The most comprehensive, although perhaps the least comprehensible unless you’re ultra-techie, was a post from Shaun Green from February 2012. Short version: the current version of the hack creates php files with names that sound like they should be real WordPress files, and distributes them throughout your WordPress install but especially in the wp-includes folder so that they’re almost impossible to find and tell apart from real WordPress files without doing extremely nerdy things.
I’m not really a deep-level coder, so following all of Shaun’s steps sounded rather painful. And my install didn’t contain the specific filenames he lists (https.php and class-sftp.php), so I would have had to literally retrace his steps rather than just following his conclusions.
Instead, I went for a slightly lower-tech option. Everything in the wp-includes folder is a standard WordPress file, which shouldn’t have changed since installation. The same is true for everything in the wp-admin folder, and for everything in the WordPress root folder except for wp-config.php (which I’d already checked to make sure it wasn’t compromised). So I downloaded a vanilla version of WordPress 3.5.1, deleted everything from my install except for the wp-content folder (where themes, plugins and pictures are stored) and wp-config.php, and then copied the untainted files across.
One quick check on Fetch As Google later and – hurrah! – the pharmaceuticals had all disappeared. Now all I need to do is wait for Google to update its cache, and everything should be back to normal.
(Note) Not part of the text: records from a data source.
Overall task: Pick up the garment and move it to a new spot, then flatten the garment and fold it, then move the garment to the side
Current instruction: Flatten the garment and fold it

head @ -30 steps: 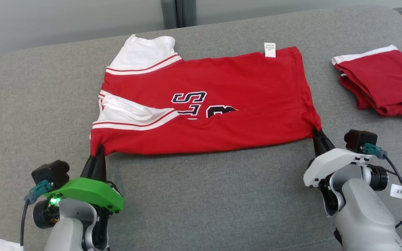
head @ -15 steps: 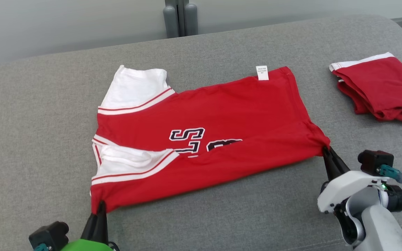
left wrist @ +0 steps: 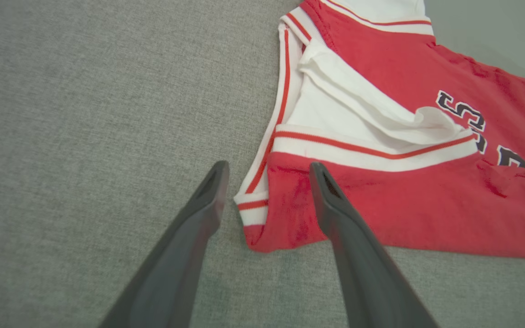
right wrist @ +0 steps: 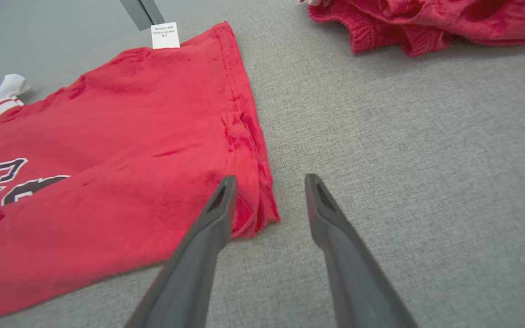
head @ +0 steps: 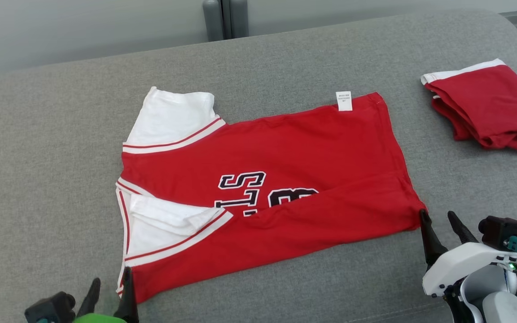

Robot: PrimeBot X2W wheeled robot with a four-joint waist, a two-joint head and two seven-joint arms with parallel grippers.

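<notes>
While the red-and-white sports jersey with black lettering (head: 263,179) lies partly folded on the grey fabric cushion (head: 38,157), both grippers sit at its near edge, jaws wide and holding nothing. The left gripper (left wrist: 268,166) has the near left corner between its fingers; the right gripper (head: 436,214) stands at the near right corner. A folded red cloth (head: 487,107) lies well apart, far right.

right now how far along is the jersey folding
Done: the jersey lies spread on the grey cushion, its near edge folded over the lettering. In hand: nothing; the left tool and right tool stand open at its near corners. Left: more folds, then moving it aside.
</notes>
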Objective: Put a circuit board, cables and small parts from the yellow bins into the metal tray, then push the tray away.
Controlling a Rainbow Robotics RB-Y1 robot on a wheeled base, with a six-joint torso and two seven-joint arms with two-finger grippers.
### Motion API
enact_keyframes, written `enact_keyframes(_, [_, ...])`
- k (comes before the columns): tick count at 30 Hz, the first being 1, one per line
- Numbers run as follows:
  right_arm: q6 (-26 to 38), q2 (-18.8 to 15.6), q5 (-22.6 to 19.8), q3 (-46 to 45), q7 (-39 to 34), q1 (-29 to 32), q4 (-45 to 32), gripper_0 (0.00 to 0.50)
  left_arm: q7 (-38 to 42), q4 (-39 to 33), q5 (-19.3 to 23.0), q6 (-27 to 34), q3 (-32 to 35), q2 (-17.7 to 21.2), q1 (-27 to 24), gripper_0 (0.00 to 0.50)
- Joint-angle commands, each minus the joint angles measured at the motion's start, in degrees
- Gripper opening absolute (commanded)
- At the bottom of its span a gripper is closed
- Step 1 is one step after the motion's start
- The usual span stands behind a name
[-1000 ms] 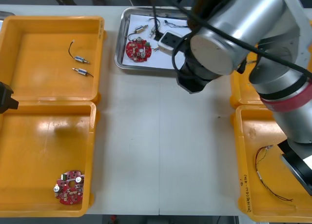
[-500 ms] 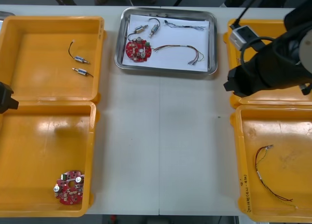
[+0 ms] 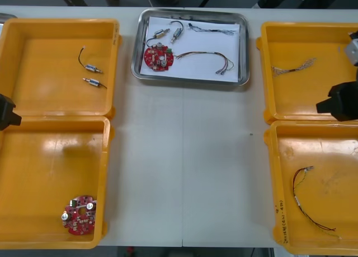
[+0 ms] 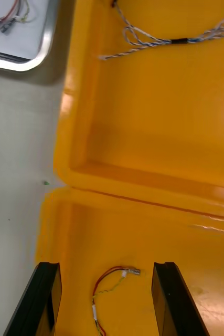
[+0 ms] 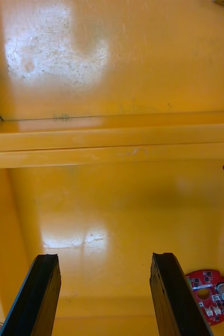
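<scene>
Front view: metal tray [image 3: 244, 50], loaded with a red circuit board [image 3: 158, 57], cables [image 3: 204, 54] and small metal parts [image 3: 162, 34], lies far-centre on the table [image 3: 184, 156]. I judge my right gripper [image 3: 337, 103] nearer it than my left gripper [image 3: 6, 111].
Right wrist view: fingers [image 4: 48, 294] wide apart, empty, above a red and yellow cable [image 4: 109, 286]; the tray's corner lies beyond them.
Left wrist view: fingers [image 5: 43, 294] wide apart, holding nothing.

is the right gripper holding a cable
No: the right gripper is open and empty above a yellow bin, with the red and yellow cable lying loose on its floor.
</scene>
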Motion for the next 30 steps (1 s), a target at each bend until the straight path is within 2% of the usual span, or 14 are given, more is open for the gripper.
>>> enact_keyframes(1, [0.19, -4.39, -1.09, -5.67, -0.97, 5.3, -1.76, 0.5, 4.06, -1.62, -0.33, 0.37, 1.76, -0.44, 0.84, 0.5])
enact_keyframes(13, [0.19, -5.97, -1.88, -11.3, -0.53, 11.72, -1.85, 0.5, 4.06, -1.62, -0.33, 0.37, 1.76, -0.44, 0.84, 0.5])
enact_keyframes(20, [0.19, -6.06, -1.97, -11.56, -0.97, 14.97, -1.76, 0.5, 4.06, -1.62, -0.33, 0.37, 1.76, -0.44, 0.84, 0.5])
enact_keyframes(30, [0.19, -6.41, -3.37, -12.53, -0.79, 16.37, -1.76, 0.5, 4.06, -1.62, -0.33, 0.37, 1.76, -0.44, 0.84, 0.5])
While the problem was solved in the short term, it clearly wasn’t solved in the long term: I’d started with an uncorrupted WP installation, and someone had managed to corrupt it. So – after doing the basic password changing things, obviously – I installed Wordfence and Better WP Security. If you host your own WordPress blog (anything that isn’t on wordpress.com), then so should you. Wordfence is the equivalent of an antivirus program for your WordPress install; Better WP Security automates a whole bunch of handy lockdown and obfuscation tricks. Wordfence threw up a few vaguely suspicious files associated with some of the themes that were installed, so I deleted them; everything was then fine.
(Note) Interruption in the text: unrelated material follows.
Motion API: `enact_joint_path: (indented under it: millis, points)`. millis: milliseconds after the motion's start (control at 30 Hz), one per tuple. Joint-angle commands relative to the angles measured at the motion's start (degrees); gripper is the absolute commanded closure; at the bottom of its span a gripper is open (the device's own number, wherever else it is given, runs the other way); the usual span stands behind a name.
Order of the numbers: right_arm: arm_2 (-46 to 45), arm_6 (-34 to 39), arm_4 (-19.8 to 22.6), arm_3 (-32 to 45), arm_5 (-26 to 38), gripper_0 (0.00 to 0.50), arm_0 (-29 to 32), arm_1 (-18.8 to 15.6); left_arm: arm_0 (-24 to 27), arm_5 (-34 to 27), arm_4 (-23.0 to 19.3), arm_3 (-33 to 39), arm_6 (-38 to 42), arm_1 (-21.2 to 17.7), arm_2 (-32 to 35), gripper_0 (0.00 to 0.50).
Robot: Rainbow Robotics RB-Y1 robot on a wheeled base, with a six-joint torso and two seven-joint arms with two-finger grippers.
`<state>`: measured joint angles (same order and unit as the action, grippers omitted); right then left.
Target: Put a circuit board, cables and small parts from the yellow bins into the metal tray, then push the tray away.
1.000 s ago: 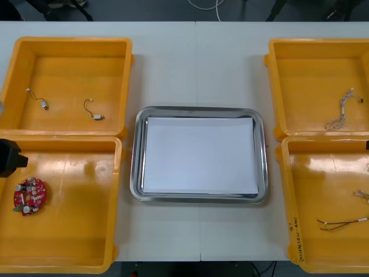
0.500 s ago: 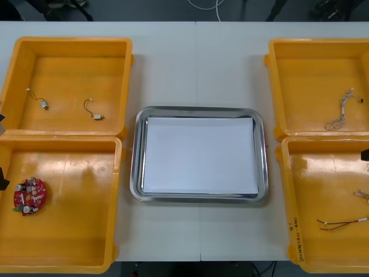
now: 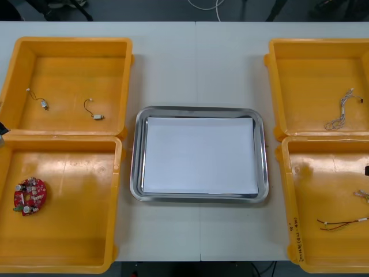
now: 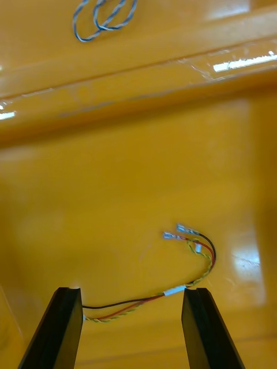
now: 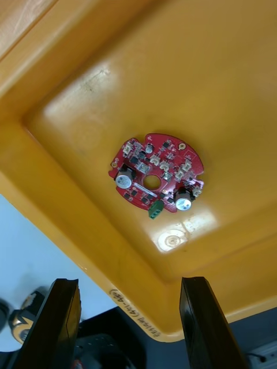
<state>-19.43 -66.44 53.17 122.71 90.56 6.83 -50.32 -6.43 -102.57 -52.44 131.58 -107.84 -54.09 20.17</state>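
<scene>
My left gripper (image 5: 130,282) hangs over the near-left yellow plastic bin (image 3: 81,231), its two black fingers spread wide with nothing between them. The round red circuit board (image 5: 156,179) lies flat on that bin's floor beyond the fingertips, close to the bin's left wall and untouched.

My right gripper (image 4: 131,291) hangs over the near-right yellow bin (image 3: 323,184), fingers likewise apart and empty. The thin red, yellow and black cable (image 4: 190,271) lies on that bin's floor, one stretch crossing the gap between the fingers and the rest curling away past them. Beyond the bin's far wall, the twisted blue and white cable (image 4: 104,17) sits in the far-right yellow bin (image 3: 311,75).

The rectangular metal tray (image 3: 137,156), white inside, sits at the middle of the table (image 3: 196,57) between the bins. Two small metal parts (image 3: 98,117) on thin wires lie in the far-left yellow bin (image 3: 69,69).
</scene>
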Motion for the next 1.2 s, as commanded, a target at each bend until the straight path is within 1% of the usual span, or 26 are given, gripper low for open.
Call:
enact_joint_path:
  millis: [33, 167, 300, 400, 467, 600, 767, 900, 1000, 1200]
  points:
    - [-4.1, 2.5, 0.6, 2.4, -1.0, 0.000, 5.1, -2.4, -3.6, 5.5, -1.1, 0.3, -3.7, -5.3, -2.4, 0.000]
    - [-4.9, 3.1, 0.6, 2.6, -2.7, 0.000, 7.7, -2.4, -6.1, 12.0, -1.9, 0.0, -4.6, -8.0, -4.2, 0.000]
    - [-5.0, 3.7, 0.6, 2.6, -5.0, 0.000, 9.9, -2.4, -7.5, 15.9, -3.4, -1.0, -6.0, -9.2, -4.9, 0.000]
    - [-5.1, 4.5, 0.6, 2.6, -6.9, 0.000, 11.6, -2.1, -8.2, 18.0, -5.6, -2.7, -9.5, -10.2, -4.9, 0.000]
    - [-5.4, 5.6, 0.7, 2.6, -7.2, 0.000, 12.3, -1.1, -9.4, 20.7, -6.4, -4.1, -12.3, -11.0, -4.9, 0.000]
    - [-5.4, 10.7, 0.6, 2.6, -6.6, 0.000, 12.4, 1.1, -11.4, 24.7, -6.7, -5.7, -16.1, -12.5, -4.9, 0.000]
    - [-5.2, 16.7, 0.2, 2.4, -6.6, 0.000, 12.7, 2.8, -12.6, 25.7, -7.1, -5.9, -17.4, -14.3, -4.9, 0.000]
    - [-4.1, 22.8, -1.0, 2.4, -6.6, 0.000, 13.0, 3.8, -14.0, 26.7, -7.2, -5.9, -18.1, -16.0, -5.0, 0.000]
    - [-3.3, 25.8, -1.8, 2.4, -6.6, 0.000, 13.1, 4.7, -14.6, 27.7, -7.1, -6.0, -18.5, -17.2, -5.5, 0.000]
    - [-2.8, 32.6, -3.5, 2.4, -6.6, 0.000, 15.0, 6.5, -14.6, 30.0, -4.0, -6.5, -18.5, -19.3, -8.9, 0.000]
I’ve also set up Google Alerts that notify me if any new content appears on johnband.org containing various spammy keywords (the usual suspects), which obviously won’t be much use until the current spam-buggered content is removed, but will then allow me to kill any future infections before they’ve completely ruined my search results. I’ll update this post in the event that anything else occurs. If I remember, I’ll update it in a couple of months if nothing else has occurred, since zero is sometimes a helpful data point.
TL/DR: Was quite painful, could have been much worse. If this happens to you I definitely recommend the “for every folder which shouldn’t have changed since WP was installed, delete the folder and reinstall” approach, although do check the database and fix any issues there first. And set up the security things even if this hasn’t happened to you yet, because it probably will.
[*] Short version of post I was going to write: epidemological studies into alcohol-related harm are also based on self-reported consumption, so while it’s likely that everyone drinks more than they say, it’s also likely that alcohol is correspondingly less bad for you than those studies have shown, by about the same margin – unless we can come up with valid reasons why people would underestimate in one sort of study but not the other. Also, News Corporation are still unimaginably bad at digital strategy.